- Task item:
Your task is to copy the records that follow exactly, minus any images.

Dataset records

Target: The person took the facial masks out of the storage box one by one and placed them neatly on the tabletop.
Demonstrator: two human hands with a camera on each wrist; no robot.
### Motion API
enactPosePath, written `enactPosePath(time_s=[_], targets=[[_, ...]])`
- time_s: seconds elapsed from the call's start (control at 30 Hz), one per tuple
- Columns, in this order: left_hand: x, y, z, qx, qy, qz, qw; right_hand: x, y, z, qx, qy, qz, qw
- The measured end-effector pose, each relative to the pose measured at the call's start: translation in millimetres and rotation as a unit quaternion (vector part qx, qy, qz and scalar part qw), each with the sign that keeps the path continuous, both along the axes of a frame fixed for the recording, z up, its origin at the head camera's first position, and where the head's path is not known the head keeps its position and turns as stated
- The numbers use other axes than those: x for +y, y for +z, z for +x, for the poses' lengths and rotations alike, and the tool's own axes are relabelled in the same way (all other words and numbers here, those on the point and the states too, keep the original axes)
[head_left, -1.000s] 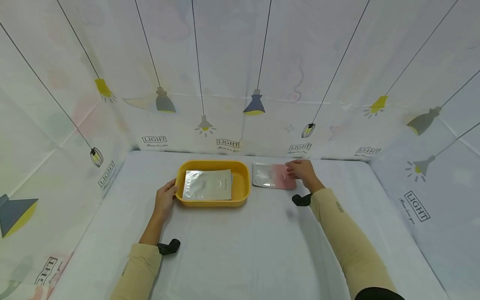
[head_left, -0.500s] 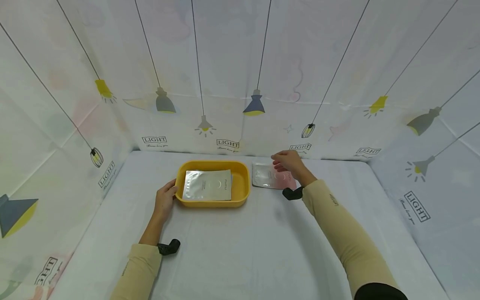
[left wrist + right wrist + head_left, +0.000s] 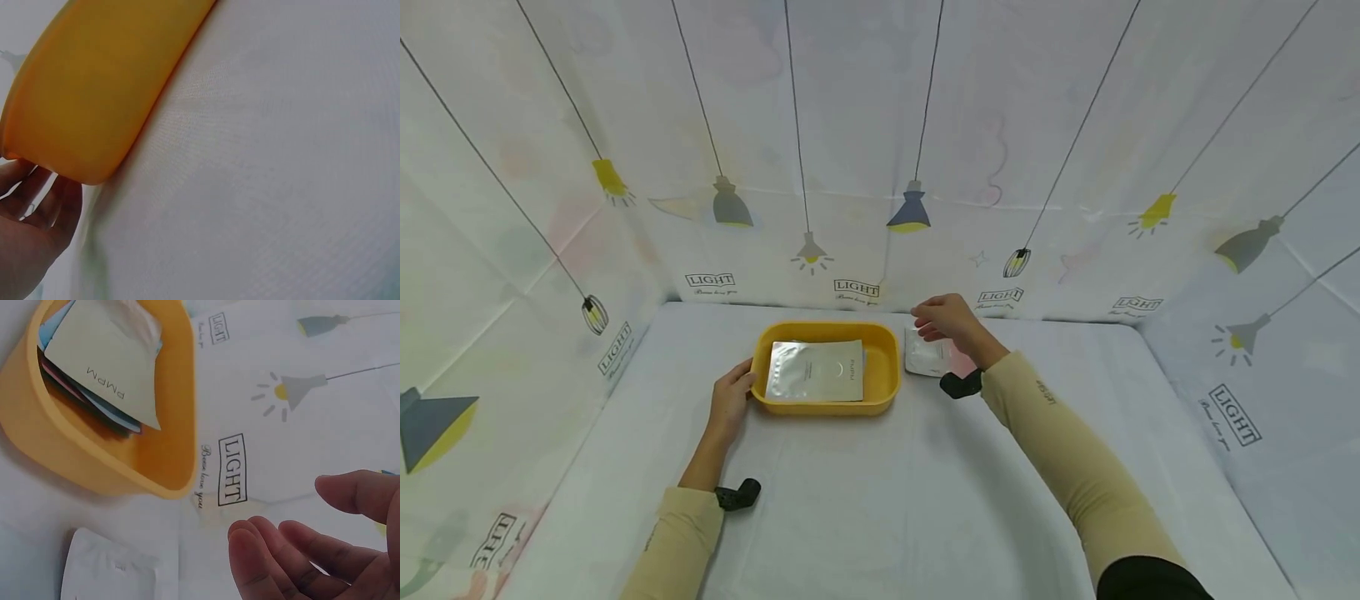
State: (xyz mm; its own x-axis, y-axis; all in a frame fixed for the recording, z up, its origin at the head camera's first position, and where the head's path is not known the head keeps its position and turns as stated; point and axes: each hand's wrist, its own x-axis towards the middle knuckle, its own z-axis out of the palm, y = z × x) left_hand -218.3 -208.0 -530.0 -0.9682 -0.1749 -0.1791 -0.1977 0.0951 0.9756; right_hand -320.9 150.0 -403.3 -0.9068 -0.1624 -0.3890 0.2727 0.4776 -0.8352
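Note:
A yellow tray (image 3: 882, 407) sits at the back of the table. In it lies a stack of sachets, with a pale silver sachet (image 3: 816, 372) lettered PMPM on top. My left hand (image 3: 728, 402) is at the tray's left end, and its fingers touch the outer wall below the rim in the left wrist view. Right of the tray, a silver and pink sachet (image 3: 927, 354) lies flat on the table, partly covered by my right hand (image 3: 951, 321). This hand hovers above it with loosely bent fingers and a parted thumb, holding nothing.
A white cloth covers the table (image 3: 850, 500). Behind it rises a backdrop (image 3: 850, 125) printed with hanging lamps and the word LIGHT, which also runs along both sides. Each wrist carries a black camera mount (image 3: 739, 494).
My right hand has moved left from the pink end of the loose sachet toward the tray, uncovering some pink and covering the silver part. The left hand and tray stay put.

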Motion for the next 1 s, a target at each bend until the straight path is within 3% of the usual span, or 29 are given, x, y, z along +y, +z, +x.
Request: enactPosePath(time_s=[0.77, 1.0], targets=[[-1.5, -2.4, -2.4, -0.007, 0.010, 0.000, 0.9999, -63.9, -39.9, 11.7, -0.031, -0.009, -0.018, 0.999], [-1.6, -2.8, -2.9, -0.001, 0.005, 0.009, 1.0000, -75.4, -54.5, 13.2, -0.025, 0.011, -0.026, 0.999]])
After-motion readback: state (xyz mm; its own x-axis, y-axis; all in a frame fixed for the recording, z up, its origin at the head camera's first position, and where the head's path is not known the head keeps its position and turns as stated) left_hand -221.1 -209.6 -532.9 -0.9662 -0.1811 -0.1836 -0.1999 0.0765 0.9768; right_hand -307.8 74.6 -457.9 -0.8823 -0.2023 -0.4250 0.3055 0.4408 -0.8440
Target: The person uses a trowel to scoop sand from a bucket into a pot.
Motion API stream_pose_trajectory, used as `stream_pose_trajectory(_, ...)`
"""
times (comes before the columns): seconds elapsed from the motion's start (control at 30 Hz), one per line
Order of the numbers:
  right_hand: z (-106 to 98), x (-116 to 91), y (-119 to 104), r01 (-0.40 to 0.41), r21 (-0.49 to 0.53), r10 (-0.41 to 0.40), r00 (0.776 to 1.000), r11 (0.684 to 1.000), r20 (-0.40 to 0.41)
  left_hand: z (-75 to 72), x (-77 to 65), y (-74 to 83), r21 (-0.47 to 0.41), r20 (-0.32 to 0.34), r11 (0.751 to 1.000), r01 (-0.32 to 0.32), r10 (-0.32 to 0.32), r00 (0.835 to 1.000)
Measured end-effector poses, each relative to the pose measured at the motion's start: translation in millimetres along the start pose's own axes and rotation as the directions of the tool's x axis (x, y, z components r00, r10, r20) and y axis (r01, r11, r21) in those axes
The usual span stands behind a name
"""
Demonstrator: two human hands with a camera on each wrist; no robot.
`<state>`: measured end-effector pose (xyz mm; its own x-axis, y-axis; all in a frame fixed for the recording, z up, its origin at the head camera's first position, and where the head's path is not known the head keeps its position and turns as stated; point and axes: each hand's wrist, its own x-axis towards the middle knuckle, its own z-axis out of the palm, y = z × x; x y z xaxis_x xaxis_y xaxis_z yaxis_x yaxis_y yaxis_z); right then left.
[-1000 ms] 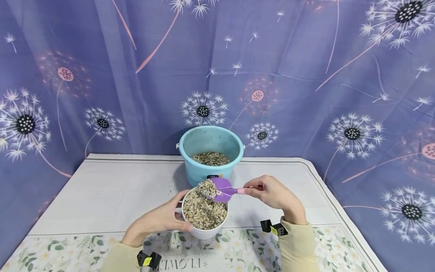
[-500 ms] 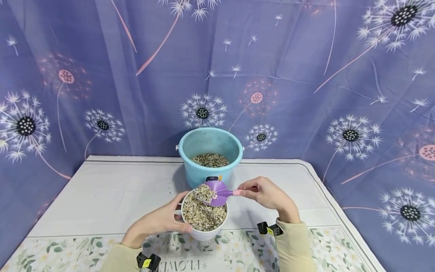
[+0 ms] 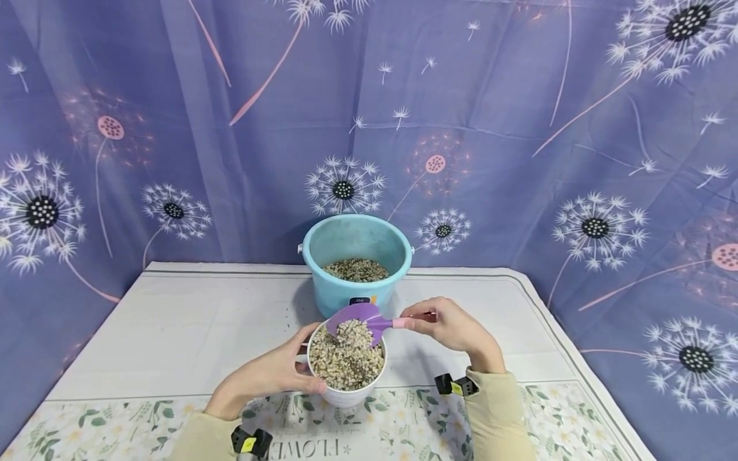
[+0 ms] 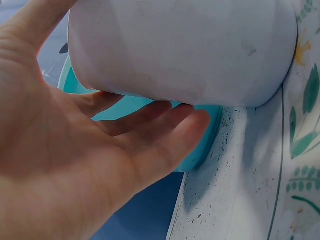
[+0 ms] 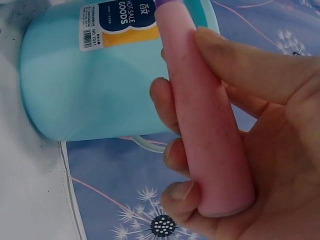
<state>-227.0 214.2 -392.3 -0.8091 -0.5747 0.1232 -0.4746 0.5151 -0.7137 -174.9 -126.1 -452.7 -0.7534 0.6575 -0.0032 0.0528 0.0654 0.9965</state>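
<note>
A white pot [image 3: 346, 398], filled to near its rim with a pale granular mix [image 3: 340, 366], stands toward the front of the table. My left hand [image 3: 282, 368] holds it from the left side, thumb at the front and fingers behind; in the left wrist view those fingers [image 4: 172, 137] lie along its white wall [image 4: 185, 55]. In my right hand [image 3: 446, 324] is a purple trowel [image 3: 346, 314]. The fingers and thumb wrap its pink handle [image 5: 205, 115]. The trowel's blade is tilted over the pot, with a mound of mix [image 3: 354, 333] at its lower edge.
Right behind the pot stands a light blue bucket [image 3: 328, 291] with darker granular mix [image 3: 356, 269] in its bottom. A patterned blue curtain [image 3: 259, 179] closes off the table's back and sides. Dark specks lie on the white tabletop [image 3: 219, 320] near the bucket.
The trowel has shifted left over the pot, and its blade has turned toward the front, with the mix sliding toward the pot. The left hand and pot have stayed in place.
</note>
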Motion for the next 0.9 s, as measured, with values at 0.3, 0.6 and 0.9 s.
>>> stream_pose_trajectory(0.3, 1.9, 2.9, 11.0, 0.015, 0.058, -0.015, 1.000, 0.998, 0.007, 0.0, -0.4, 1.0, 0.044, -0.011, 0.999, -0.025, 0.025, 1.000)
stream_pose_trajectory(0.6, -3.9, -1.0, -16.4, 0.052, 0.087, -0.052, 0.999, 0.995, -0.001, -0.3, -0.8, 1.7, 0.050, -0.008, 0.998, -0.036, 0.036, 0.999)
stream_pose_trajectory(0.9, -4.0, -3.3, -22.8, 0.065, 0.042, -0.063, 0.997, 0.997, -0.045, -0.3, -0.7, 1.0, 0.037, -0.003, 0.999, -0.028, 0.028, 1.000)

- Solved exercise:
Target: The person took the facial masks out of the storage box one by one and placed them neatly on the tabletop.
Demonstrator: two human hands with a camera on each wrist; no robot.
### Motion API
enactPosePath, written `enactPosePath(time_s=[_], targets=[[_, ...]])`
- time_s: seconds elapsed from the call's start (control at 30 Hz), one per tuple
- Columns, in this order: left_hand: x, y, z, qx, qy, qz, qw; right_hand: x, y, z, qx, qy, qz, qw
- The measured end-effector pose, each relative to the pose measured at the call's start: translation in millimetres and rotation as a unit quaternion (vector part qx, qy, qz and scalar part qw), each with the sign that keeps the path continuous, both along the axes of a frame fixed for the recording, z up, its origin at the head camera's first position, and where the head's path is not known the head keeps its position and turns as stated
- The numbers use other axes than those: x for +y, y for +z, z for +x, for the poses' lengths and rotations alike, and the tool's own axes are relabelled in the same way (all other words and numbers here, those on the point and the states too, keep the original axes)
[head_left, -1.000s] 
[head_left, -0.500s] 
[left wrist + right wrist + head_left, +0.000s] 
State: (xyz mm; its own x-axis, y-axis; all in a frame fixed for the recording, z up, its origin at the head camera's first position, and where the head's path is not known the head keeps its position and turns as stated; point and axes: each hand's wrist, its own x-axis towards the middle knuckle, its own z-axis out of the palm, y = z × x) left_hand -218.3 -208.0 -530.0 -0.9682 -0.1749 -0.1791 -0.1977 0.0951 0.9756; right_hand -320.9 150.0 -403.3 -0.9068 -0.1624 -0.3890 0.2727 0.4776 -0.8352
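Note:
A yellow tray (image 3: 882, 407) sits at the back of the table. In it lies a stack of sachets, with a pale silver sachet (image 3: 816, 372) lettered PMPM on top. My left hand (image 3: 728, 402) is at the tray's left end, and its fingers touch the outer wall below the rim in the left wrist view. Right of the tray, a silver and pink sachet (image 3: 927, 354) lies flat on the table, partly covered by my right hand (image 3: 951, 321). This hand hovers above it with loosely bent fingers and a parted thumb, holding nothing.
A white cloth covers the table (image 3: 850, 500). Behind it rises a backdrop (image 3: 850, 125) printed with hanging lamps and the word LIGHT, which also runs along both sides. Each wrist carries a black camera mount (image 3: 739, 494).
My right hand has moved left from the pink end of the loose sachet toward the tray, uncovering some pink and covering the silver part. The left hand and tray stay put.
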
Motion for the next 1 s, a target at each bend until the straight path is within 3% of the usual span, or 29 are given, x, y, z along +y, +z, +x.
Request: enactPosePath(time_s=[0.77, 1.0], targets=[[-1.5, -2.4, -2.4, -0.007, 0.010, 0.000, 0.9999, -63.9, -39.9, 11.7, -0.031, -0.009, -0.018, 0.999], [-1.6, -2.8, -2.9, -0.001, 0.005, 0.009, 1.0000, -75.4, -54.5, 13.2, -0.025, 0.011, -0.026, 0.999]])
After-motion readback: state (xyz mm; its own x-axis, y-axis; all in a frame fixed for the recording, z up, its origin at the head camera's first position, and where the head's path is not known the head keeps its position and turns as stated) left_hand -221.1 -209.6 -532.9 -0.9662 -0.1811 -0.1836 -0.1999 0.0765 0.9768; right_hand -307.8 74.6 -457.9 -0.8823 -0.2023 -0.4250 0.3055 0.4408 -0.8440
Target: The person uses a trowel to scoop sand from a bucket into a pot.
Motion API stream_pose_trajectory, used as `stream_pose_trajectory(_, ...)`
"""
times (comes before the columns): seconds elapsed from the motion's start (control at 30 Hz), one per line
Order of the numbers:
  right_hand: z (-106 to 98), x (-116 to 91), y (-119 to 104), r01 (-0.40 to 0.41), r21 (-0.49 to 0.53), r10 (-0.41 to 0.40), r00 (0.776 to 1.000), r11 (0.684 to 1.000), r20 (-0.40 to 0.41)
  left_hand: z (-75 to 72), x (-77 to 65), y (-74 to 83), r21 (-0.47 to 0.41), r20 (-0.32 to 0.34), r11 (0.751 to 1.000), r01 (-0.32 to 0.32), r10 (-0.32 to 0.32), r00 (0.835 to 1.000)
Measured end-effector poses, each relative to the pose measured at the motion's start: translation in millimetres along the start pose's own axes and rotation as the directions of the tool's x axis (x, y, z components r00, r10, r20) and y axis (r01, r11, r21) in those axes
The usual span stands behind a name
"""
Demonstrator: two human hands with a camera on each wrist; no robot.
`<state>`: measured end-effector pose (xyz mm; its own x-axis, y-axis; all in a frame fixed for the recording, z up, its origin at the head camera's first position, and where the head's path is not known the head keeps its position and turns as stated; point and axes: each hand's wrist, its own x-axis towards the middle knuckle, its own z-axis out of the palm, y = z × x; x y z xaxis_x xaxis_y xaxis_z yaxis_x yaxis_y yaxis_z); right then left.
[-1000 ms] 
[-500 ms] 
[+0 ms] 
[+0 ms] 
[+0 ms] 
<state>-227.0 214.2 -392.3 -0.8091 -0.5747 0.1232 -0.4746 0.5151 -0.7137 -174.9 -126.1 -452.7 -0.7534 0.6575 -0.0032 0.0528 0.0654 0.9965</state>
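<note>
A white pot [image 3: 346, 398], filled to near its rim with a pale granular mix [image 3: 340, 366], stands toward the front of the table. My left hand [image 3: 282, 368] holds it from the left side, thumb at the front and fingers behind; in the left wrist view those fingers [image 4: 172, 137] lie along its white wall [image 4: 185, 55]. In my right hand [image 3: 446, 324] is a purple trowel [image 3: 346, 314]. The fingers and thumb wrap its pink handle [image 5: 205, 115]. The trowel's blade is tilted over the pot, with a mound of mix [image 3: 354, 333] at its lower edge.
Right behind the pot stands a light blue bucket [image 3: 328, 291] with darker granular mix [image 3: 356, 269] in its bottom. A patterned blue curtain [image 3: 259, 179] closes off the table's back and sides. Dark specks lie on the white tabletop [image 3: 219, 320] near the bucket.
The trowel has shifted left over the pot, and its blade has turned toward the front, with the mix sliding toward the pot. The left hand and pot have stayed in place.
</note>
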Motion for the next 0.9 s, as measured, with values at 0.3, 0.6 and 0.9 s.
>>> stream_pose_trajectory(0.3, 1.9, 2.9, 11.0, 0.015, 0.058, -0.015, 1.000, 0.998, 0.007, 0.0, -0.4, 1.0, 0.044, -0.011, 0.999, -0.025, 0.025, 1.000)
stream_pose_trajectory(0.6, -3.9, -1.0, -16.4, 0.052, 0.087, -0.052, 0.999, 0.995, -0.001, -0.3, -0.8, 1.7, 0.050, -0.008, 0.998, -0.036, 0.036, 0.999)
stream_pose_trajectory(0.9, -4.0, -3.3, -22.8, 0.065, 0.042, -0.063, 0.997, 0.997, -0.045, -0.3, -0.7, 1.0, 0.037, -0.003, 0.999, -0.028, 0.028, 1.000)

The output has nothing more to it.